Each line of the data needs to be transcribed exactly.
━━ MATERIAL PROVIDED
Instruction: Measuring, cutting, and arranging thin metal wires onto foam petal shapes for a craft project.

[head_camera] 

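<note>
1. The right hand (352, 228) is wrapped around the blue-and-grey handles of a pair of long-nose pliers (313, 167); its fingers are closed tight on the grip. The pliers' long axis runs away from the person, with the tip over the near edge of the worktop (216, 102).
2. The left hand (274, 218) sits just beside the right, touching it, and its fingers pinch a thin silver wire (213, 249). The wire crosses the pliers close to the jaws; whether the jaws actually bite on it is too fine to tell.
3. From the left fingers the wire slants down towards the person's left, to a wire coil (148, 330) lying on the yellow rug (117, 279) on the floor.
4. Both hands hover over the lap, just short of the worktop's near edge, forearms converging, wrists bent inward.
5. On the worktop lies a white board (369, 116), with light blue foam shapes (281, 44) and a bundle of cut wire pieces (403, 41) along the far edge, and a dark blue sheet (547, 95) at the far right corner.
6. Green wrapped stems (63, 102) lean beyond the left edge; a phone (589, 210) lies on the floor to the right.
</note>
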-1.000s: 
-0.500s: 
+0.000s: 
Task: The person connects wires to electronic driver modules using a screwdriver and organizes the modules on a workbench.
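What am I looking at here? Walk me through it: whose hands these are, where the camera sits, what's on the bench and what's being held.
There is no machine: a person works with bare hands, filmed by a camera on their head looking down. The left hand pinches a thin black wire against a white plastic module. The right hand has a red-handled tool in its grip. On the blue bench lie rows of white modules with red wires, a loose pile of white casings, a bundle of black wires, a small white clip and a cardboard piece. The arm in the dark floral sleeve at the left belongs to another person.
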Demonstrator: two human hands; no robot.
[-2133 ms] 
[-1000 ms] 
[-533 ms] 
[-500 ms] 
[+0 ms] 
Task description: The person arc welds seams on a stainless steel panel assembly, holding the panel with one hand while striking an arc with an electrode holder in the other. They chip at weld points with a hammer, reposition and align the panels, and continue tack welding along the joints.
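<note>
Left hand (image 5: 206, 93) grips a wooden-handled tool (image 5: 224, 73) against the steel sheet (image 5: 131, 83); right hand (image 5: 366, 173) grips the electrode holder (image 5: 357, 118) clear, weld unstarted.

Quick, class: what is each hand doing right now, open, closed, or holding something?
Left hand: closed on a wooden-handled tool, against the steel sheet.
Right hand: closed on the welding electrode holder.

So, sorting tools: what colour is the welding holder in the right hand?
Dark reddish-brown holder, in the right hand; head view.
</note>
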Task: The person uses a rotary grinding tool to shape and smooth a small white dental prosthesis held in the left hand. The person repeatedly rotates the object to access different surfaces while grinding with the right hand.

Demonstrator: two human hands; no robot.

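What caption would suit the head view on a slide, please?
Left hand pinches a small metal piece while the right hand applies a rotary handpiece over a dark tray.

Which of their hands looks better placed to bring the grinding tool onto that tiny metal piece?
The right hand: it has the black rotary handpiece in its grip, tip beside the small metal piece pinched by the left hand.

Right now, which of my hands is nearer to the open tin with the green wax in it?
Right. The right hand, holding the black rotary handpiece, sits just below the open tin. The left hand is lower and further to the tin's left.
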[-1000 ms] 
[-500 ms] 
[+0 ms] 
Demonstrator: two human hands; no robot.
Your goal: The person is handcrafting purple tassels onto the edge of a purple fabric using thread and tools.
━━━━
**WRITTEN ANSWER**
Instruction: Measuring, cutting, and arranging thin metal wires onto foam petal shapes for a craft project.

[head_camera] 

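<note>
1. The right hand (352, 228) is wrapped around the blue-and-grey handles of a pair of long-nose pliers (313, 167); its fingers are closed tight on the grip. The pliers' long axis runs away from the person, with the tip over the near edge of the worktop (216, 102).
2. The left hand (274, 218) sits just beside the right, touching it, and its fingers pinch a thin silver wire (213, 249). The wire crosses the pliers close to the jaws; whether the jaws actually bite on it is too fine to tell.
3. From the left fingers the wire slants down towards the person's left, to a wire coil (148, 330) lying on the yellow rug (117, 279) on the floor.
4. Both hands hover over the lap, just short of the worktop's near edge, forearms converging, wrists bent inward.
5. On the worktop lies a white board (369, 116), with light blue foam shapes (281, 44) and a bundle of cut wire pieces (403, 41) along the far edge, and a dark blue sheet (547, 95) at the far right corner.
6. Green wrapped stems (63, 102) lean beyond the left edge; a phone (589, 210) lies on the floor to the right.
</note>
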-1.000s: 
-0.500s: 
+0.000s: 
Task: The person connects wires to electronic driver modules using a screwdriver and organizes the modules on a workbench.
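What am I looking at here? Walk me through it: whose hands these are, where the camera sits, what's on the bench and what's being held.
There is no machine: a person works with bare hands, filmed by a camera on their head looking down. The left hand pinches a thin black wire against a white plastic module. The right hand has a red-handled tool in its grip. On the blue bench lie rows of white modules with red wires, a loose pile of white casings, a bundle of black wires, a small white clip and a cardboard piece. The arm in the dark floral sleeve at the left belongs to another person.
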Demonstrator: two human hands; no robot.
[-2133 ms] 
[-1000 ms] 
[-533 ms] 
[-500 ms] 
[+0 ms] 
Task description: The person arc welds seams on a stainless steel panel assembly, holding the panel with one hand while striking an arc with an electrode holder in the other. They chip at weld points with a hammer, reposition and align the panels, and continue tack welding along the joints.
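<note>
Left hand (image 5: 206, 93) grips a wooden-handled tool (image 5: 224, 73) against the steel sheet (image 5: 131, 83); right hand (image 5: 366, 173) grips the electrode holder (image 5: 357, 118) clear, weld unstarted.

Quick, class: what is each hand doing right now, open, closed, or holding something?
Left hand: closed on a wooden-handled tool, against the steel sheet.
Right hand: closed on the welding electrode holder.

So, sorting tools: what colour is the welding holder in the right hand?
Dark reddish-brown holder, in the right hand; head view.
</note>
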Task: The person uses a rotary grinding tool to shape and smooth a small white dental prosthesis held in the left hand. The person repeatedly rotates the object to access different surfaces while grinding with the right hand.

Demonstrator: two human hands; no robot.

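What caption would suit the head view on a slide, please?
Left hand pinches a small metal piece while the right hand applies a rotary handpiece over a dark tray.

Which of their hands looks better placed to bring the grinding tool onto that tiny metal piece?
The right hand: it has the black rotary handpiece in its grip, tip beside the small metal piece pinched by the left hand.

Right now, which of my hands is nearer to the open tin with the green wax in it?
Right. The right hand, holding the black rotary handpiece, sits just below the open tin. The left hand is lower and further to the tin's left.
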[-1000 ms] 
[-500 ms] 
[+0 ms] 
Demonstrator: two human hands; no robot.
Your goal: The person is handcrafting purple tassels onto the edge of a purple fabric using thread and tools.

For this exercise, nothing further remains to be done.